For example, you sample 5 students and see that their heights are: {160, 162, 165, 168, 170} in cm and the median of this sample is 165.

In [None]:
import numpy as np
import matplotlib.pyplot as plt

def plt_sample(samp):
    """Display resampled values.
    
    Don't worry about the code. Treat it as a black box.
    """
    fig = plt.scatter(None, None)
    max_n = 0
    for (x, n) in samp.value_counts().items():
        max_n = np.max([n, max_n])
        for y in np.arange(n):
            plt.scatter(x=x, y=y, s=50,
                        color="lightgrey",
                        edgecolor="grey")
    plt.ylim([-1, max_n])
    plt.xlim([159, 171])
    plt.xticks([160, 162, 165, 168, 170])
    plt.axvline(x=np.median(samp), color="forestgreen")
    ax = fig.axes
    ax.get_yaxis().set_visible(False)
    ax.set_aspect(1)


In [None]:
import pandas as pd
heights = pd.Series([160, 162, 165, 168, 170])
plt_sample(heights);
heights.median()

+ One example of a "resample" of the original sample/data is: {165, 168, 168, 168, 170} and the median of this resample is 168.

In [None]:
np.random.seed(125)
heights_1 = heights.sample(frac=1, replace=True)
plt_sample(heights_1);
heights_1.median()

+ Another resample of the original sample/data is: {160, 160, 165, 165, 168} and the mean of this resample is 165.

In [None]:
heights_2 = heights.sample(frac=1, replace=True)
plt_sample(heights_2);
heights_2.median()

+ Another resample of the original sample/data is: {162, 166, 168, 168, 170} and the median of this resample is 168.

In [None]:
heights_3 = heights.sample(frac=1, replace=True)
plt_sample(heights_3);
heights_3.median()

Now, with all of our resamples we have the medians of the resamples are 168, 165, and 168.
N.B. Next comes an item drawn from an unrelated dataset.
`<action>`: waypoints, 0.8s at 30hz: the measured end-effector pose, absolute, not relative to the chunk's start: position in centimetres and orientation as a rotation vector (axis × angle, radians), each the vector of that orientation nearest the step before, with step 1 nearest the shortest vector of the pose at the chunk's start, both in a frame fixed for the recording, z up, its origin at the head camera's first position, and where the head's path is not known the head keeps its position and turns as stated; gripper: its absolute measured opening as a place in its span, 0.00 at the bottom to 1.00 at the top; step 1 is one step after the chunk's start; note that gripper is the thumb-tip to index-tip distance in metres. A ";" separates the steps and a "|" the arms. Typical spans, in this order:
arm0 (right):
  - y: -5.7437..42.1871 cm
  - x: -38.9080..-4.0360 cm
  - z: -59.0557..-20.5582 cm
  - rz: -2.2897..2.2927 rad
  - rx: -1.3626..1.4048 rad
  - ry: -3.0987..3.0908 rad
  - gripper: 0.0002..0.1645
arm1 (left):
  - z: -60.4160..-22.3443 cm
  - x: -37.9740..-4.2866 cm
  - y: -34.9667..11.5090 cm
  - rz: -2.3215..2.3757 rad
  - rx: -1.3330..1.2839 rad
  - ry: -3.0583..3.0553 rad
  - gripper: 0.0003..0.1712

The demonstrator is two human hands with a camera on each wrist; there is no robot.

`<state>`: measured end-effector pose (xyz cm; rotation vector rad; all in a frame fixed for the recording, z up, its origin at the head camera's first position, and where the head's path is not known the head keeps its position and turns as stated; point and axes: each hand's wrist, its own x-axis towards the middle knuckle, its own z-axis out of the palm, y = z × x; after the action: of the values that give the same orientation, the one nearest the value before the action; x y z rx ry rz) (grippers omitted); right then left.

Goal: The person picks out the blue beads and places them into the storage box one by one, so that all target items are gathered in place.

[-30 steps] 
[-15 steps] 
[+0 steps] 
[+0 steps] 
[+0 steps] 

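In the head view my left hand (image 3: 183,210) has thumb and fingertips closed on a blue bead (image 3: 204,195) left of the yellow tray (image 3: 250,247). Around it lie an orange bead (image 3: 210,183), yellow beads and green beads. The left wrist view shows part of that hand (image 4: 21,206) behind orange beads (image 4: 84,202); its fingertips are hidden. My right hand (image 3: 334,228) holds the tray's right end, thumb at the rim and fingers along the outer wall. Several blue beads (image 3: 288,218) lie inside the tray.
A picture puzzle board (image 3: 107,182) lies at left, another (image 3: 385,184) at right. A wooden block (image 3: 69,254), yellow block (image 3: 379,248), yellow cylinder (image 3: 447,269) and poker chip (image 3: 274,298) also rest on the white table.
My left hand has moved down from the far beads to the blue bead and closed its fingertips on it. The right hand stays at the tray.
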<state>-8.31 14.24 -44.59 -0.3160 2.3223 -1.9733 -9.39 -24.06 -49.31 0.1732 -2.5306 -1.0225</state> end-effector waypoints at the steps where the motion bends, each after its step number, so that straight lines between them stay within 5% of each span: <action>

The resample medians of 168, 165, and 168 have a mean of 167, which is pretty close to the original datas median (which was 165).

Logic of the bootstrap:

+  choose your statistic of interest (e.g., median heights of female students)
+  use `.sample(frac=1, replace=True)` to resample your data and calculate the statistic for the resample.
+  repeat the previous step a lot of times (say, at least 1000 times)
+  look at the distribution of the statistic from all of the resamples (e.g., look at the histogram of all of the resample medians).
    +  The bootstrap distribution provides an approximation of the distribution of the statistic if you were to draw many samples.
    +  E.g., find the 5th and 95th percentiles of the resampled statistics to get an interval which captures the middle 90% of the resampled statistics to approximate the range of values the statisic would fall 90% of times.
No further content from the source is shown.